Yes, adding windmills and industrial solar to the electric grids, and the special pricing they require to be economically viable (taxpayer subsidies) are the reasons for the increase in electricity prices.
Introducing Windmills and Industrial Solar have skewed the whole electricity pricing mechanism.
We should be retiring windmills and industrial solar, not building more of them.
Where were you when the lights went out?
We all know where Gov. Gray Davis was when Enron turned off the power in California. He was recalled and lost all chance of running for president.
Gov. Gavin Newsom kept Diablo Canyon Nuclear Facility running after it was scheduled to be de-commissioned.

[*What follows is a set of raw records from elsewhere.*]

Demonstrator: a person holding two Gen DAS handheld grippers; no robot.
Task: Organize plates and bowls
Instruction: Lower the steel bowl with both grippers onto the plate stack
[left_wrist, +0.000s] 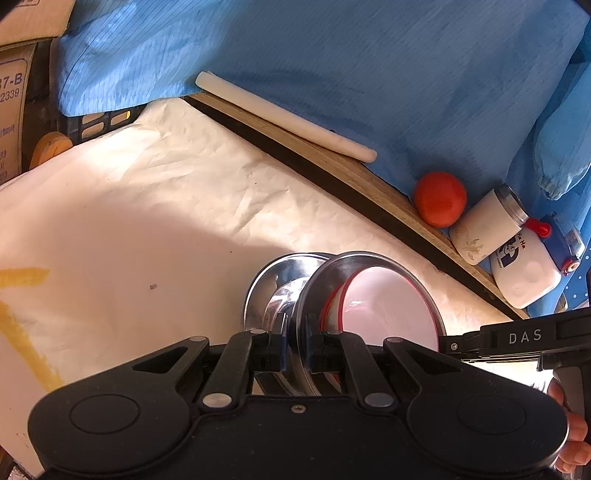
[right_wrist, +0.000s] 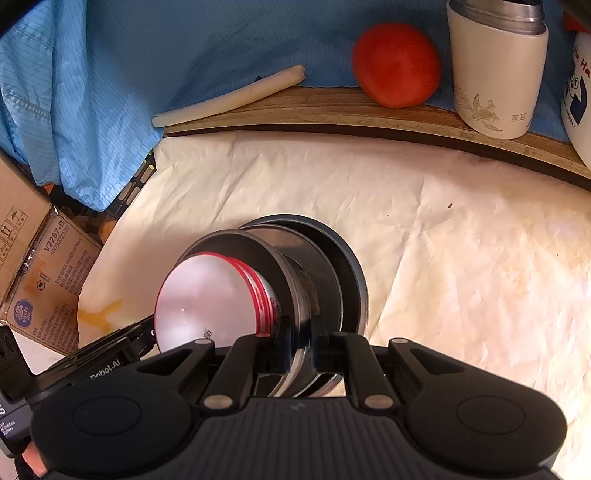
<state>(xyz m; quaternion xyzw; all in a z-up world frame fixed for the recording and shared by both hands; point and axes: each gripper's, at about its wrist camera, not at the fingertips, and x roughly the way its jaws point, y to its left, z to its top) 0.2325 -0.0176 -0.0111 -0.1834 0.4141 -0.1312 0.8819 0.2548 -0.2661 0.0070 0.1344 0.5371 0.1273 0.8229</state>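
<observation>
Left gripper: pinching the rim of a steel bowl that holds a red-rimmed white bowl. Right gripper: pinching the same steel rim. Second steel bowl: nested behind the first, over the white-papered counter. Beyond the bowls, along the counter's wooden edge: white stick, tomato, cream cup.

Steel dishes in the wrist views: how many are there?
2. One steel dish is clamped by the left gripper and holds the red-rimmed white bowl. The other steel dish sits behind it, rim pinched by the right gripper. More may be hidden between them.
</observation>
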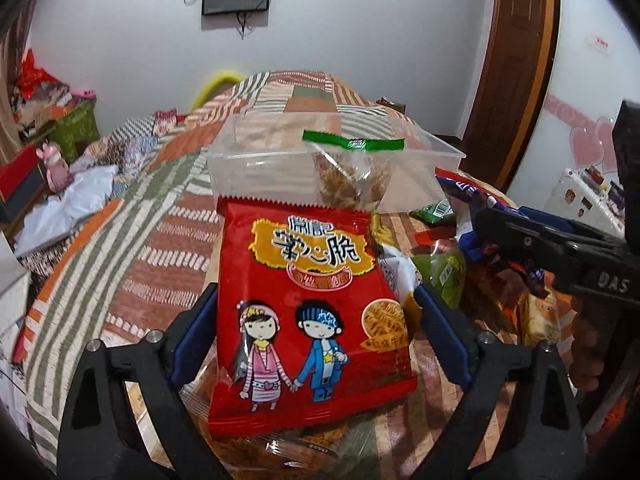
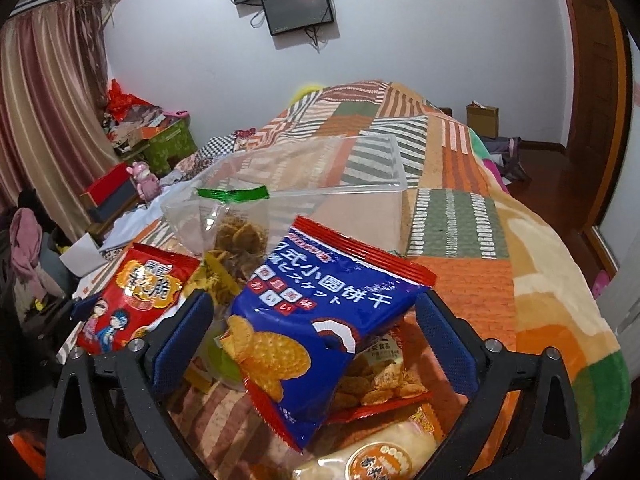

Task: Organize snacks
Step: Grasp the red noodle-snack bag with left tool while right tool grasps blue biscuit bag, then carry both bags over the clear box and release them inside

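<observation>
My left gripper (image 1: 316,312) is shut on a red noodle-snack packet (image 1: 312,312) with two cartoon children, held upright before a clear plastic box (image 1: 256,160). My right gripper (image 2: 316,320) is shut on a blue round-biscuit packet (image 2: 320,328), tilted, above other snacks. The red packet also shows in the right wrist view (image 2: 132,304), the blue packet and right gripper in the left wrist view (image 1: 520,236). A clear bag with a green seal (image 1: 352,176) stands in the box; it also shows in the right wrist view (image 2: 236,224).
Several loose snack packets lie on a patchwork quilt (image 2: 460,184): green ones (image 1: 436,212), an orange-trimmed cracker pack (image 2: 376,388), a pale bun pack (image 2: 380,452). Boxes, a pink toy (image 2: 146,180) and curtains stand at the left; a wooden door (image 1: 512,60) stands at the right.
</observation>
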`<state>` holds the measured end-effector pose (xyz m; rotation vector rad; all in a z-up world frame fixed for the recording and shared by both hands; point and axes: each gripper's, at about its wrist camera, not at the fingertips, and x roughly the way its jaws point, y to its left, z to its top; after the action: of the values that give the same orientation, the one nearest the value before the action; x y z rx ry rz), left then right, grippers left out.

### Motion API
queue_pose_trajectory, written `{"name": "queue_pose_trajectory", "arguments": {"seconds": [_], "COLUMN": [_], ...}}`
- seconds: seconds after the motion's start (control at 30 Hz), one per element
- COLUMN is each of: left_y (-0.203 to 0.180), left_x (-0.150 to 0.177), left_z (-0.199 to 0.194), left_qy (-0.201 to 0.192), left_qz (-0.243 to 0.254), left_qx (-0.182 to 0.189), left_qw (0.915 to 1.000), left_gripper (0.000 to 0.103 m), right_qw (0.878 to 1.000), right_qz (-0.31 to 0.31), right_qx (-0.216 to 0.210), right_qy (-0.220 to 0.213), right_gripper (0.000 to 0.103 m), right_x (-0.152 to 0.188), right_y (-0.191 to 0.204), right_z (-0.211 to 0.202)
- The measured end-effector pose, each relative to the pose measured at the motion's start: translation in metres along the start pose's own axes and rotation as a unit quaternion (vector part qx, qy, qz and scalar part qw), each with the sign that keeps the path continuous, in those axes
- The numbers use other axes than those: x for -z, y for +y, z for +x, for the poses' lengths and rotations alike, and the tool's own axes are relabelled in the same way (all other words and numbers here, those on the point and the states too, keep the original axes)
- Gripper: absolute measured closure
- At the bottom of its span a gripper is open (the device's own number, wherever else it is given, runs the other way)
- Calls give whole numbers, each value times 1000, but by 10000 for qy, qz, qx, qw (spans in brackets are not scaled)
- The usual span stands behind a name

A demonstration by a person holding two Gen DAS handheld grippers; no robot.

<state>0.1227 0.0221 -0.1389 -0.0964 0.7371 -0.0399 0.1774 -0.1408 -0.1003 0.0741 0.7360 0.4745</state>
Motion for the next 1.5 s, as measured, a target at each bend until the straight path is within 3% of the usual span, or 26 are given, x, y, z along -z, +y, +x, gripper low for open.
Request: {"name": "queue_pose_trajectory", "arguments": {"seconds": [0.33,0.6,0.73,1.03,1.3,1.5], "left_y": [20,26,35,25,29,34], "left_x": [11,12,8,-5,-1,-7], "left_z": [-13,-23,-19,2,-7,-23], "left_qy": [61,-78,3,130,-70,-284], "left_qz": [-160,-42,-228,-19,9,-82], "left_qx": [171,-82,-26,-226,-244,-209], "left_qw": [9997,9999,9997,9997,9997,9993], "left_gripper": [15,19,19,19,33,33], "right_qw": [9998,9997,9997,9997,9996,9993], "right_qz": [30,-3,-76,-123,-108,-136], "right_qx": [-170,-241,-226,-196,-217,-233], "right_qy": [57,15,-1,-38,-118,-249], "right_gripper": [27,41,41,43,44,45], "right_x": [2,4,6,8,8,4], "right_y": [-7,-7,-7,-8,-9,-7], "right_z": [-2,-5,-7,-8,-11,-18]}}
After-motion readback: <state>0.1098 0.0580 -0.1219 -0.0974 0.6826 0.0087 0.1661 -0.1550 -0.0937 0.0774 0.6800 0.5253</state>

Which shows that politicians can change their minds when there is something in it for them.
The claim that renewable energy is cheaper than dispatchable fossil fuels & baseload nuclear is a lie from the wind & solar propaganda mill. It’s an attempt to confuse people by conflating low VALUE (the low prices fetched by renewable energy) with COST.
For wind and solar, the value is low, not the cost. The cost is very high.

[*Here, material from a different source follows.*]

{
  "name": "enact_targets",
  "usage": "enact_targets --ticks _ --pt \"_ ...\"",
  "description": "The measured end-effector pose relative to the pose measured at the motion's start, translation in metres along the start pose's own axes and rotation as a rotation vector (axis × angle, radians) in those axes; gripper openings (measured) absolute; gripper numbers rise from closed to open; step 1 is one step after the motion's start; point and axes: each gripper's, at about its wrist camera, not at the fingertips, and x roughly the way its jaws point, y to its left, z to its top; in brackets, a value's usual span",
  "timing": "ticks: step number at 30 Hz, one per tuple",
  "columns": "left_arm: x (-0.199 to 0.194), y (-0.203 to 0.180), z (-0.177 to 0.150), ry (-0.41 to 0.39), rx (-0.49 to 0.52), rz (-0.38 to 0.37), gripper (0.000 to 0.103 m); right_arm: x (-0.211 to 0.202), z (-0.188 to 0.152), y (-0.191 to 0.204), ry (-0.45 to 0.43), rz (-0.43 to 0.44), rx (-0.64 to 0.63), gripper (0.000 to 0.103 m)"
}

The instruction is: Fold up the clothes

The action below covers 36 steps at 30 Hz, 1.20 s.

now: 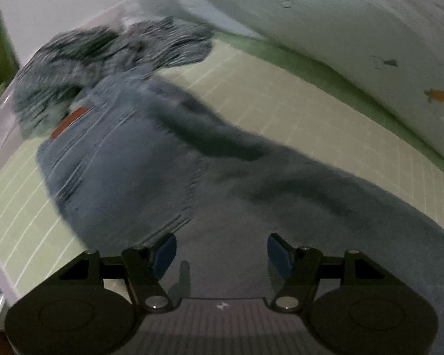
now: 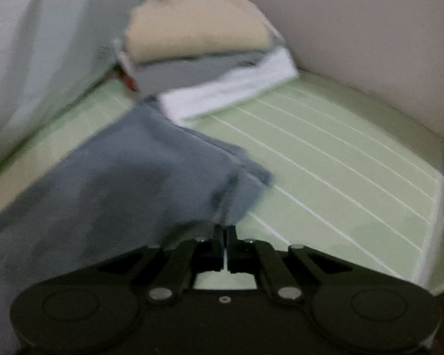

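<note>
The right claw (image 2: 225, 230) is pinched tight on the hem of the blue-grey trousers (image 2: 127, 183), which trail off to its left across the green gridded mat (image 2: 325, 159). The left claw (image 1: 222, 251) stands half open over the same cloth — gripping nothing. Beyond — a stack of folded clothes (image 2: 204, 59).

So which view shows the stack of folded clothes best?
The right wrist view: the stack of folded clothes sits at the back of the green mat, with beige, grey and white layers visible, though blurred. The left wrist view does not show it, only the blue-grey garment.
</note>
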Motion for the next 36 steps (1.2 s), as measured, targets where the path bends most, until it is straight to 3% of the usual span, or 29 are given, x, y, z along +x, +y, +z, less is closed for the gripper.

Dispatchable electricity fetches high prices because it’s available when it’s needed: i.e., when prices are high. Often when prices are high it’s because wind and solar are not available.
Those high prices are the COST of wind and solar energy deployment. The more wind and solar are deployed, the higher the costs will be when the wind stops and the sun doesn’t shine.

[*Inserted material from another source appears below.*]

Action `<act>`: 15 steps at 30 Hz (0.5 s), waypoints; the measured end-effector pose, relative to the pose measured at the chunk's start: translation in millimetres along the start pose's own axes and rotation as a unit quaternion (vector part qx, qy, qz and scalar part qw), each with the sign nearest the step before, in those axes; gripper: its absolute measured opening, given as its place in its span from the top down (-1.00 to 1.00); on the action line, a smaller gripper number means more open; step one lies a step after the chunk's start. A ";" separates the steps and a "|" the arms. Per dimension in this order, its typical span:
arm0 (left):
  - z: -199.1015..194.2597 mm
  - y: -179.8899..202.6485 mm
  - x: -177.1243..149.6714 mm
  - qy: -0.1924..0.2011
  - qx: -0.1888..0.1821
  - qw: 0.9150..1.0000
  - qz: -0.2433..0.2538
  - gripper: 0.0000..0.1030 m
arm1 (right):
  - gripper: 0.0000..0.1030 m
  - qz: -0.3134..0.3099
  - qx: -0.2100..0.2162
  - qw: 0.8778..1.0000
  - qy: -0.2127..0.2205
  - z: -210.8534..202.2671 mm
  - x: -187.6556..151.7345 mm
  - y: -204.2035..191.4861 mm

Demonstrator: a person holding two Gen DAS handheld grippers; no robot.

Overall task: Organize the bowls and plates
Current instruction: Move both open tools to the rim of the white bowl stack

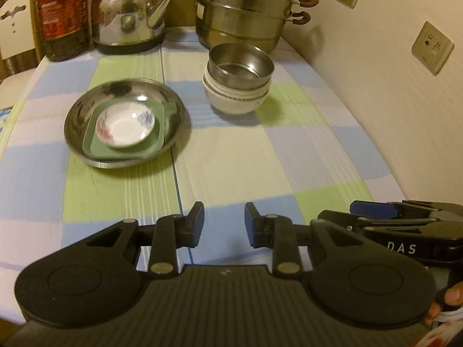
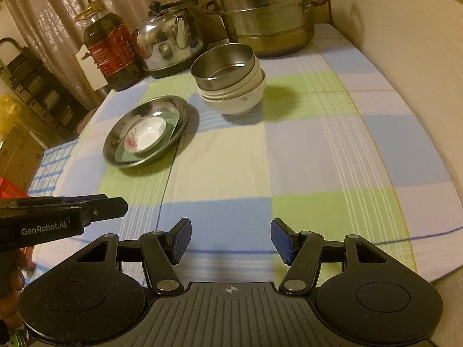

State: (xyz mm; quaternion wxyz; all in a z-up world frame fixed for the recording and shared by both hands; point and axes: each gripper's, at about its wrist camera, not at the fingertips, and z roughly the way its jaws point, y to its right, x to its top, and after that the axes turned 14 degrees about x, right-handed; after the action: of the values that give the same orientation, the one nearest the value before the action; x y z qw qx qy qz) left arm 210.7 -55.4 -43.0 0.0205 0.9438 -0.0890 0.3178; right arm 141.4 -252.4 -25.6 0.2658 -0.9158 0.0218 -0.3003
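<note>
A small white dish [image 1: 125, 127] sits on a green plate [image 1: 127, 133] inside a steel plate [image 1: 84, 110] on the checked table [image 1: 231, 156], near a steel bowl [image 1: 241, 65] stacked in white bowls [image 1: 234, 98]. Nearer the cameras, the left gripper [image 1: 224, 225] and right gripper [image 2: 231, 241] hover side by side, fingers spread and empty.

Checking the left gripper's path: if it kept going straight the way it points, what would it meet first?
Probably the bare checked tablecloth, in the gap between the round steel plate and the stack of white bowls. Depth is uncertain.
</note>
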 end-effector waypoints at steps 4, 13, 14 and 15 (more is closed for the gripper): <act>15.2 -11.4 25.3 0.014 -0.007 1.000 0.020 0.50 | -0.18 0.009 -0.012 1.000 0.015 14.4 17.1 -0.7; 44.7 -20.9 89.4 0.063 -0.027 0.996 0.055 0.52 | -0.18 0.022 -0.037 0.998 0.054 39.5 63.5 -2.2; 48.2 -20.6 95.9 0.068 -0.028 0.996 0.056 0.56 | -0.18 0.020 -0.039 0.997 0.058 41.1 68.4 -1.6; 51.0 -19.9 101.7 0.071 -0.028 0.995 0.056 0.57 | -0.18 0.019 -0.041 0.997 0.063 43.2 74.2 -0.7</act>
State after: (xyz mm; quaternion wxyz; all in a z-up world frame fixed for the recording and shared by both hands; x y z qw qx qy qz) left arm 324.3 -56.5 -22.0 0.0354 0.9114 -0.1492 0.3820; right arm 226.3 -246.2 -14.6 0.2315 -0.9048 0.0677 -0.3510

That happens a lot. Remember: wind is driven by solar energy, so it should come as no surprise that the wind often dies as the sun goes down—just as people are getting home from work, plugging in their EVs, and turning on their stoves.
That’s why the countries with the greatest reliance on wind and solar energy have by far the highest energy costs, and the faster wind and solar are deployed the faster electricity prices rise.
But it could be worse. If pricey fossil-fueled dispatchable “peaker” power was not available, then reliance on wind and solar would mean freezing in the dark on windless winter nights.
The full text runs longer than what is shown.